Die Anmut dieses Kerns mit seinen schönen, von Weinbergen umgebenen Bauernhäusern, der sich ursprünglich entlang der einzigen Straße - Via delle Corti - entwickelt hatte, hat auch den Aargauer Künstler Samuel Wülser (1897-1977) beeindruckt; dieser war ein Schüler von Vibert und Vernay, ein begnadeter Porträt- und Landschaftsmaler, der 1923 beschloss, sich im Mendrisiotto niederzulassen.

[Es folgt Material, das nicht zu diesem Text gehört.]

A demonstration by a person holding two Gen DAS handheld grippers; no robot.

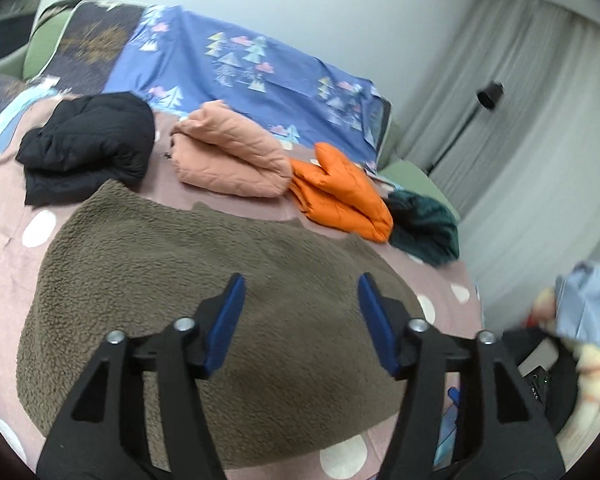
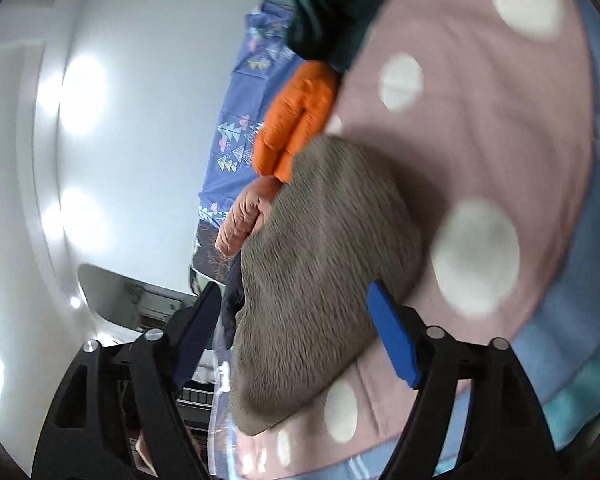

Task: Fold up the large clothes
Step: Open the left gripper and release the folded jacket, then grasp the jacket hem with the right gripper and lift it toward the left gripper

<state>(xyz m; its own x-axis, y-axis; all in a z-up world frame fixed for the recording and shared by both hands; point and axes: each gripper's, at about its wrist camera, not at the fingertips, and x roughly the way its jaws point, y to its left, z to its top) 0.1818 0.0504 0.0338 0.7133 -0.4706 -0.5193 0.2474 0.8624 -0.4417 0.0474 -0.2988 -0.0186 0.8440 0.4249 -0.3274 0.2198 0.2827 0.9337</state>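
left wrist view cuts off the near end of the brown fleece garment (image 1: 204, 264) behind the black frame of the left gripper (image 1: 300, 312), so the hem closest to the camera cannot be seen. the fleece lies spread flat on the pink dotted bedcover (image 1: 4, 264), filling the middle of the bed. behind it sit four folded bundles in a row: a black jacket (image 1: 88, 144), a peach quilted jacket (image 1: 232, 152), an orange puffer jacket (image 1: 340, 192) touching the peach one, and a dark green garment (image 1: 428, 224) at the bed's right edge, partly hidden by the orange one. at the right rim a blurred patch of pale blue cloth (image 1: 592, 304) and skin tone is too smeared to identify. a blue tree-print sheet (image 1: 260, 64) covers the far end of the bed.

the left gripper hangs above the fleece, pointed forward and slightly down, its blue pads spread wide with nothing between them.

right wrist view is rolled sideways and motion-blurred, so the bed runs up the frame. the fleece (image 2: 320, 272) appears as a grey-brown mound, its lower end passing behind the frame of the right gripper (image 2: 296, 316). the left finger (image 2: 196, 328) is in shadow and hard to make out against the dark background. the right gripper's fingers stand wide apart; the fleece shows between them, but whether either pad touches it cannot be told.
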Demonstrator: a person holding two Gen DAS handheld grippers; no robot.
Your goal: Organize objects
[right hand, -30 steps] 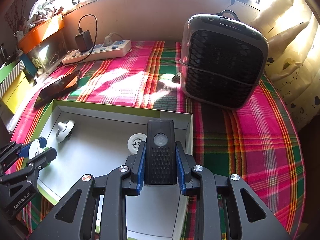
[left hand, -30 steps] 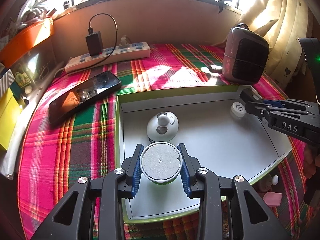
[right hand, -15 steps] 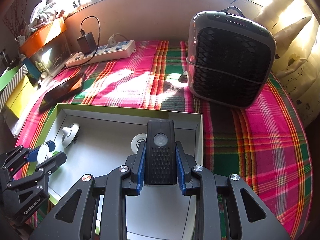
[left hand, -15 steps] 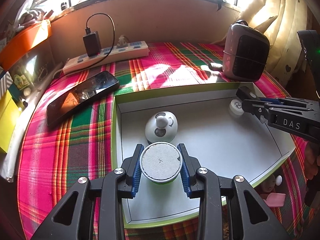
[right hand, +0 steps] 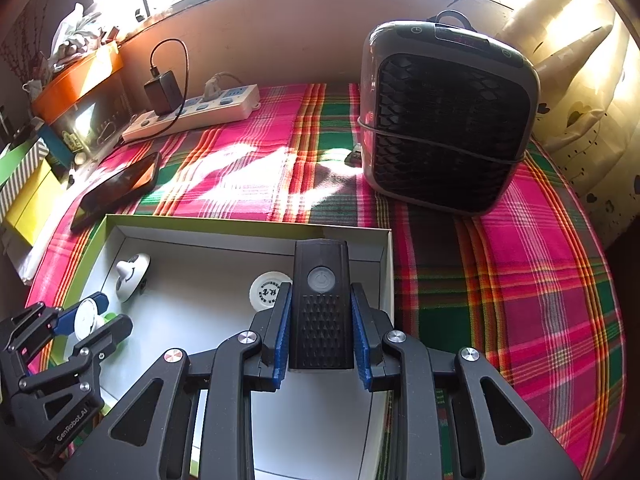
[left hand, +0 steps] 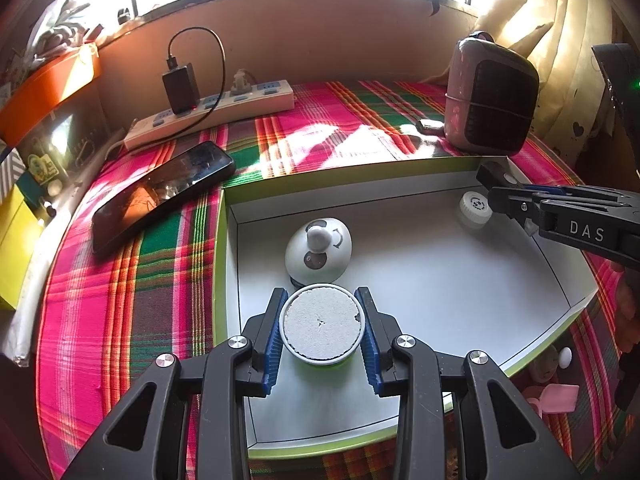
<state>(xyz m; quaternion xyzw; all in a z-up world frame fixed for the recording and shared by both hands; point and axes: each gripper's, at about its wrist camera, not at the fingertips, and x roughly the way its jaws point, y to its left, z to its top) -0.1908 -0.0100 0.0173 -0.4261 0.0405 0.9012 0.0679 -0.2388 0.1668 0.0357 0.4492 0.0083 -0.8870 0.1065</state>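
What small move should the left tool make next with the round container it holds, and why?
Probably lower and release: the left tool is shut on the round container over the white box floor, with the egg-shaped white item just ahead of it.

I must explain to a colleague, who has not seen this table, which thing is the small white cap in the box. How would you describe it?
Find the shallow white box with green edges on the plaid cloth. Look in its far corner nearest the dark heater: the small white cap lies there, beside the black device that the right gripper holds. Unlike the white dome with a knob, it is flat, round and has printing on top.
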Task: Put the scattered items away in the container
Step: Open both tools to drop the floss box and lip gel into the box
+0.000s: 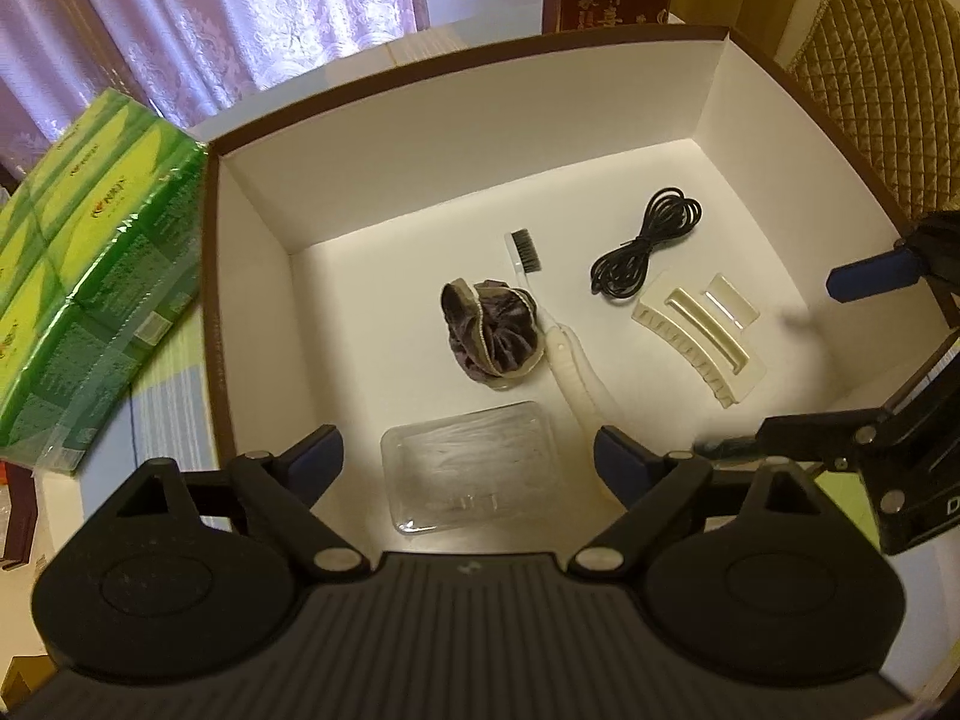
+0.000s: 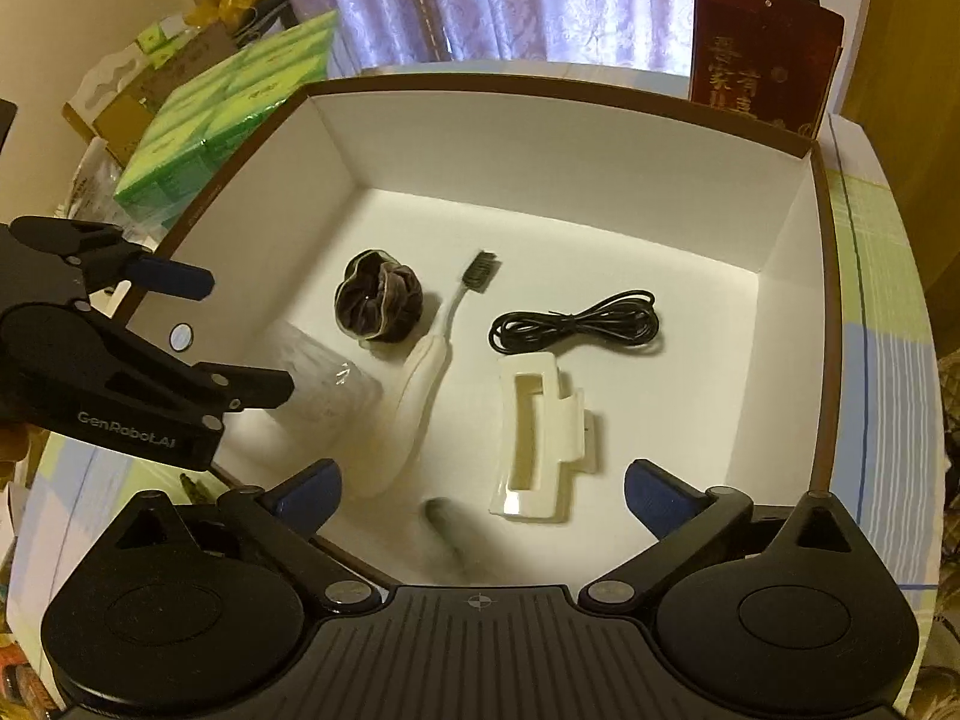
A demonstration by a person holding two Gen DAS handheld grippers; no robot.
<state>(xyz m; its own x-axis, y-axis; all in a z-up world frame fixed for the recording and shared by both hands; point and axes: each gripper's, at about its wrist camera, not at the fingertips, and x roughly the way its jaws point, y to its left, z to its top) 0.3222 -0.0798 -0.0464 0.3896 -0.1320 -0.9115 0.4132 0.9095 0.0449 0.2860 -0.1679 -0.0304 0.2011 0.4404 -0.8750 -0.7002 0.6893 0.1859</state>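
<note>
Left wrist view: five items are counted on the white floor of the one brown-rimmed box (image 1: 708, 96): one dark scrunchie (image 1: 489, 333), one toothbrush (image 1: 555, 336) touching it, one coiled black cable (image 1: 645, 246), one cream hair claw (image 1: 699, 336) and one clear plastic case (image 1: 474, 468). The left gripper (image 1: 465, 459) is spread wide above the case, nothing pinched. The right gripper (image 2: 480, 495) is likewise spread and empty over the claw; one green tissue pack (image 1: 90, 276) is seen outside the box.
</note>
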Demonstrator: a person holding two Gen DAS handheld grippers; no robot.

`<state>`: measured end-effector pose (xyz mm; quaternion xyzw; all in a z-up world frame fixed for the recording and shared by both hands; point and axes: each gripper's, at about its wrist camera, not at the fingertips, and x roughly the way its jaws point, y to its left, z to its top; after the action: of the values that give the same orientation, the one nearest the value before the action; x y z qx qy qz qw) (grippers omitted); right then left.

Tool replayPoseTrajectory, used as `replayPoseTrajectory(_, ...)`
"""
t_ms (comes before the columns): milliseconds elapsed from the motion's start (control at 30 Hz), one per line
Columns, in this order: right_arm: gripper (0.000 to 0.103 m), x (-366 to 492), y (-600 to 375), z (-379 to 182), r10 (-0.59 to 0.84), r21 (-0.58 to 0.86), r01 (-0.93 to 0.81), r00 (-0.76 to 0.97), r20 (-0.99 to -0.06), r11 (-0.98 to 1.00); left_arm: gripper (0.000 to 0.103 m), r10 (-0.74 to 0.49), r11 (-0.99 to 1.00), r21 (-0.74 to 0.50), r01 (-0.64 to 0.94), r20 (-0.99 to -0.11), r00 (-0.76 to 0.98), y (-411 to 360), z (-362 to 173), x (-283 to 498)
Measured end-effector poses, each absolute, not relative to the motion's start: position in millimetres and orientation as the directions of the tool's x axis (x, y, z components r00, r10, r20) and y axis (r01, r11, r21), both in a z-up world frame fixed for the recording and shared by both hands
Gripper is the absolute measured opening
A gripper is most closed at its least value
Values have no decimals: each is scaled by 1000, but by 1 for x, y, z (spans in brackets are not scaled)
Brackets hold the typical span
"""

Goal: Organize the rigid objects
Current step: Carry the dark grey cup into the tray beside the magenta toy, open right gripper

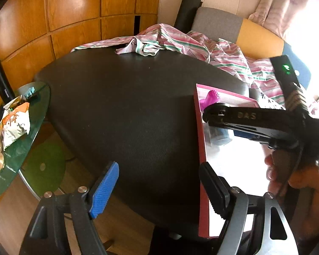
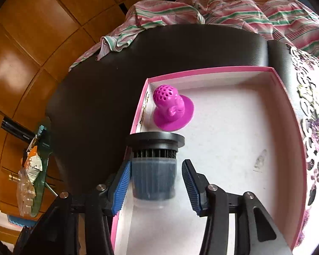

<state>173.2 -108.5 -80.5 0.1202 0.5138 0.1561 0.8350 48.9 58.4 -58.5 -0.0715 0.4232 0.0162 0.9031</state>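
Observation:
A pink box [image 2: 287,97] with a white floor sits on a black seat [image 2: 95,95]. In it lie a magenta perforated plastic piece [image 2: 172,110] and a dark cylindrical filter with a black flange [image 2: 154,170]. My right gripper [image 2: 157,182] is open, its blue fingers on either side of the filter; the left pad touches it, the right stands apart. In the left wrist view the left gripper [image 1: 159,189] is open and empty over the seat [image 1: 127,106], beside the box's red outer wall [image 1: 201,159]. The right gripper's body [image 1: 255,123] hangs over the box.
A striped pink and green cloth [image 1: 180,44] lies along the seat's far edge. A round glass side table [image 1: 21,144] with snack packets stands at the left. Wooden wall panels [image 1: 63,21] are behind. A floral patterned surface [image 2: 312,116] lies right of the box.

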Motion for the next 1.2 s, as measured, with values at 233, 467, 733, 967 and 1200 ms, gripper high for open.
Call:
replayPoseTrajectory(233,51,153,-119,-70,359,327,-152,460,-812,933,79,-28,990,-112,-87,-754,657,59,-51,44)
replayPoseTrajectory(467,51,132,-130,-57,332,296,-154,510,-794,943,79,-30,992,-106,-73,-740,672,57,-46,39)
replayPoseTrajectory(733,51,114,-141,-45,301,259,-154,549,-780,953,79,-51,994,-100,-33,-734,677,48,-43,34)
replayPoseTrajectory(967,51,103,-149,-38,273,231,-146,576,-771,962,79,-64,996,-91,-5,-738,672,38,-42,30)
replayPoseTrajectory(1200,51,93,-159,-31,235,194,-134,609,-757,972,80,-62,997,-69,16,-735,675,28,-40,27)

Angetan von den idyllischen Landschaften machte der Maler Corteglia zu seinem Atelier und die Menschen vor Ort zu seinen Modellen. Der Künstler hat zahlreiche Gemälde, Zeichnungen und Pastellbilder hinterlassen, aus denen seine große Sensibilität durchscheint; er unterhielt Kontakte zu der Gruppe Rot-Blau und der Gruppe 33 und gründete später zusammen mit Guido Gonzato, Ernst Musfeld, Aldo Patocchi, Anita Spinelli und Ugo Cleis die „Gruppo del Mendrisiotto o dei Solidali“. Außerdem erschuf Samuel Wülser zwischen 1941 und 1966 etwa zehn große Wandmalereien, die bekannteste ist „La fiera di San Martino“ (1947 auf Tafel gemalt) im Hotel Commercio in Mendrisio.

 

Genauso wie vor ihm der expressionistische Maler Albert Müller (1897-1926), welcher seine letzte Ruhestätte unter dem Kirchplatz der Kirche Sant’Antonino in Obino gefunden hat, ließ sich auch Wülser in Castel San Pietro beerdigen; sein Grab ist auf dem Gemeindefriedhof zu finden.